# [Aim of the task]
Pictures stay out; print the rest of the listing below exactly as it stands.

Data excerpts START

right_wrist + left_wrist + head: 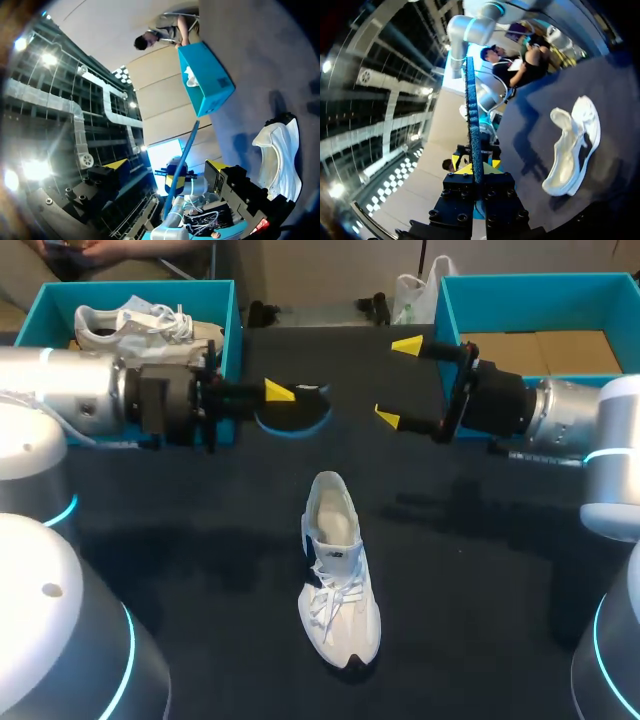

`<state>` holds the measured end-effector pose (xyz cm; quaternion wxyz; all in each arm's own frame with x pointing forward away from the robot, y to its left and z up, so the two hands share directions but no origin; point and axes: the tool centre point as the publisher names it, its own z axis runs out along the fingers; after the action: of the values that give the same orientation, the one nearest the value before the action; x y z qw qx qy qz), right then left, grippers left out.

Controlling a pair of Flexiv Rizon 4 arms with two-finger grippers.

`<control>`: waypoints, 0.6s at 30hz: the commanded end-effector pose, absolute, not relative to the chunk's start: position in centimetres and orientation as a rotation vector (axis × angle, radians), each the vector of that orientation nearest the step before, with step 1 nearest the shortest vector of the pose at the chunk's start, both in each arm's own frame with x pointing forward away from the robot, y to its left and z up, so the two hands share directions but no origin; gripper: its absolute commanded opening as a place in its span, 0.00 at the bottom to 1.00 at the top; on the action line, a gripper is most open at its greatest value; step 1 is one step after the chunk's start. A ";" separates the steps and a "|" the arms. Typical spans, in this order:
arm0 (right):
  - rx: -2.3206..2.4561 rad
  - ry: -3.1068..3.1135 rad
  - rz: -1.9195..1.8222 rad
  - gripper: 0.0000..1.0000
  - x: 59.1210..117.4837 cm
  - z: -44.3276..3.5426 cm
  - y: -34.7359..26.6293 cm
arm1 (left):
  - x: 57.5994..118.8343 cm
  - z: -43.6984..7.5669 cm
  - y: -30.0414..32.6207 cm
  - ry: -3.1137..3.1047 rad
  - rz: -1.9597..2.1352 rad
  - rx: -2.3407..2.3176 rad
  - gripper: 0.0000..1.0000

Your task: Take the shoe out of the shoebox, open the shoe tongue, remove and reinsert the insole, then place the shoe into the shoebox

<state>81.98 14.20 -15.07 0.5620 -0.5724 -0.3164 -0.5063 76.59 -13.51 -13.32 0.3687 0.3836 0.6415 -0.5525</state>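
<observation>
1. A white sneaker [335,570] is seen standing on its sole at the centre of the dark desk [480,580], its toe pointed to 6 o'clock and its heel to 12 o'clock. It is outside both boxes and is touched by neither gripper.
2. At 12 o'clock from the sneaker, apart from its heel, a dark insole with a blue edge [295,412] is held above the desk.
3. The left gripper [280,393] is clenched on the insole. In the left wrist view the insole is seen edge-on, rising straight out from between the closed fingers.
4. The right gripper [397,382] is released, with its yellow tips spread wide and nothing grasped. It is placed at 3 o'clock from the insole, facing it across a small gap.
5. A teal left shoebox [150,287] is set at 10 o'clock on the desk, and a second white sneaker [140,325] is lying inside it.
6. A teal right shoebox [530,282] is set at 2 o'clock, with brown cardboard [545,350] showing inside it.
</observation>
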 end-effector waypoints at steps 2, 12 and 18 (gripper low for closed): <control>-1.351 -0.747 -1.191 1.00 81.9 -15.0 14.2 | 74.8 -11.1 -11.4 1.764 -1.500 0.919 0.00; -1.351 -0.747 -1.191 1.00 81.9 -15.0 14.2 | 74.8 -11.1 -11.4 1.764 -1.500 0.919 0.00; -1.351 -0.747 -1.191 1.00 81.9 -15.0 14.2 | 76.3 -10.3 -11.4 2.012 -1.613 0.690 0.00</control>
<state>82.00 14.22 -15.06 0.5619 -0.5726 -0.3166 -0.5061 75.53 -11.13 -11.18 0.2884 0.3008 0.6947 -0.5863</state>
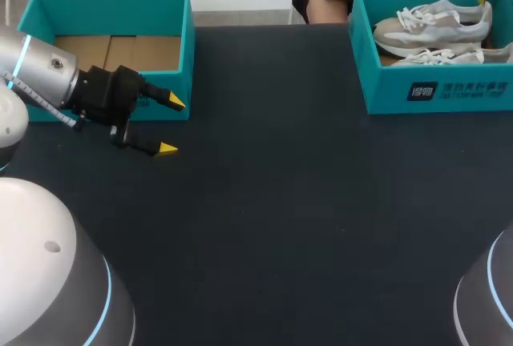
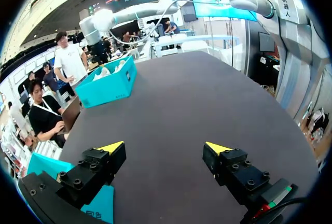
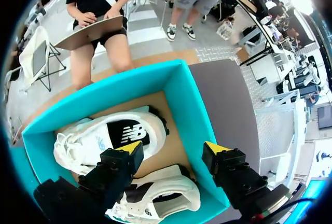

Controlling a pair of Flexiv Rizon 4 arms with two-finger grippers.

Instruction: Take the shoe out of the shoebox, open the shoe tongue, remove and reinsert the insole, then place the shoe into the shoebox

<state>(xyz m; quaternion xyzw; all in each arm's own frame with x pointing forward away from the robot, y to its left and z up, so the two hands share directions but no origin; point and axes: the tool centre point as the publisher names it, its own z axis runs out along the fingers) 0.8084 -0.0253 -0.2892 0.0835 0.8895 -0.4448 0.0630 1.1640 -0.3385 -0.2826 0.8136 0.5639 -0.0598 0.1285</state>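
Twice noted spread, empty jaws: left gripper point(image 1: 171, 126) beside a teal box point(image 1: 112, 11), right gripper point(image 3: 174, 147) above the shoebox point(image 3: 189, 99). Found shoes point(image 3: 88, 146) white and grey, white-laced, lying sideways, one dark-logoed.

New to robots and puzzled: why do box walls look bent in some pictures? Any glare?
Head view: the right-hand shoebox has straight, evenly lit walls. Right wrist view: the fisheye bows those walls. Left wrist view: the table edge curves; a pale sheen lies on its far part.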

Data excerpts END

# [Output of the exercise]
right_wrist + left_wrist + head: 

`<state>` holds the measured end-effector pose (xyz cm; quaternion wxyz; all in each arm's own frame with x pointing forward away from the robot, y to its left and z up, so the two hands share directions but no origin; point and axes: the tool centre point as the publisher names it, its own z axis runs out along the fingers; after the action: of the values that give the same orientation, the one nearest the value before the action; x y z qw qx qy qz), right then left, grippers left out.

Controlling a pair of Flexiv Rizon 4 arms with two-finger grippers.

`<control>`: waypoints, 0.6s at 30hz: the commanded end-effector pose, absolute, not relative to the chunk's start: position in centimetres and orientation as a rotation vector (axis × angle, radians), each the vector of that orientation nearest the step before, with step 1 nearest the shortest vector of the pose at the chunk's start, both in each arm's own frame with x pointing forward away from the robot, y to its left and z up, so the two hands share directions but no origin; gripper: its absolute commanded opening as a place in its span, 0.00 at the bottom to 1.00 at the top; on the action line, a gripper is most open at its greatest value; step 1 is one step after the chunk's start. A ";" separates the steps and a "|" the arms. Typical spans, in this order:
arm0 (right):
  - rx: -2.3206..2.4561 rad
  - ry: -3.1068..3.1135 rad
  - rz: -1.9195..1.8222 rad
  - gripper: 0.0000..1.0000
  - x: 59.1210..117.4837 cm
  - z: -44.3276..3.5426 cm
  - y: -34.7359..26.6293 cm
arm1 (left):
  - x: 57.5994..118.8343 cm
  - z: -43.6984..7.5669 cm
  - y: -30.0414..32.6207 cm
  - ry: -3.1137..3.1047 rad
  - rz: -1.9597..2.1352 rad
  - rx: -2.3407..2.3176 rad
  - gripper: 0.0000..1.0000

Your task: Take the shoe out of the shoebox, open the shoe tongue, remove and reinsert the insole, then place the shoe into the shoebox

<state>81.98 14.20 -15.07 0.5620 -0.5724 -0.3164 -0.5063 76.59 -13.51 -13.32 0.3687 0.3836 0.6415 -0.5525</state>
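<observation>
1. A white sneaker [335,570] is seen standing on its sole at the centre of the dark desk [480,580], its toe pointed to 6 o'clock and its heel to 12 o'clock. It is outside both boxes and is touched by neither gripper.
2. At 12 o'clock from the sneaker, apart from its heel, a dark insole with a blue edge [295,412] is held above the desk.
3. The left gripper [280,393] is clenched on the insole. In the left wrist view the insole is seen edge-on, rising straight out from between the closed fingers.
4. The right gripper [397,382] is released, with its yellow tips spread wide and nothing grasped. It is placed at 3 o'clock from the insole, facing it across a small gap.
5. A teal left shoebox [150,287] is set at 10 o'clock on the desk, and a second white sneaker [140,325] is lying inside it.
6. A teal right shoebox [530,282] is set at 2 o'clock, with brown cardboard [545,350] showing inside it.
</observation>
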 end-effector waypoints at steps 2, 12 and 18 (gripper low for closed): <control>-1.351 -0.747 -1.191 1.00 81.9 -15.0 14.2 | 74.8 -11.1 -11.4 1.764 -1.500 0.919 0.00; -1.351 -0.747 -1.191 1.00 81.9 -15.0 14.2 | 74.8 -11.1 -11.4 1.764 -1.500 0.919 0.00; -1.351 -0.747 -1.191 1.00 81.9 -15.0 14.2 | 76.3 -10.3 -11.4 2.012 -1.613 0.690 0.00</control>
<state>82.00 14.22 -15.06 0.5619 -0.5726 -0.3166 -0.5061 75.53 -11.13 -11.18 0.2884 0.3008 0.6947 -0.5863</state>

Controlling a pair of Flexiv Rizon 4 arms with two-finger grippers.

Instruction: Take the shoe out of the shoebox, open the shoe tongue, remove and reinsert the insole, then place the shoe into the shoebox

<state>(xyz m; quaternion xyzw; all in each arm's own frame with x pointing forward away from the robot, y to its left and z up, so the two hands share directions but no origin; point and axes: the tool centre point as the publisher names it, its own z axis runs out along the fingers) 0.8084 -0.0253 -0.2892 0.0835 0.8895 -0.4448 0.0630 1.1640 -0.3385 -0.2826 0.8136 0.5639 -0.0598 0.1285</state>
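Twice noted spread, empty jaws: left gripper point(image 1: 171, 126) beside a teal box point(image 1: 112, 11), right gripper point(image 3: 174, 147) above the shoebox point(image 3: 189, 99). Found shoes point(image 3: 88, 146) white and grey, white-laced, lying sideways, one dark-logoed.

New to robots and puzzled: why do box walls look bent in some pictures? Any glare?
Head view: the right-hand shoebox has straight, evenly lit walls. Right wrist view: the fisheye bows those walls. Left wrist view: the table edge curves; a pale sheen lies on its far part.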

The output is now finished.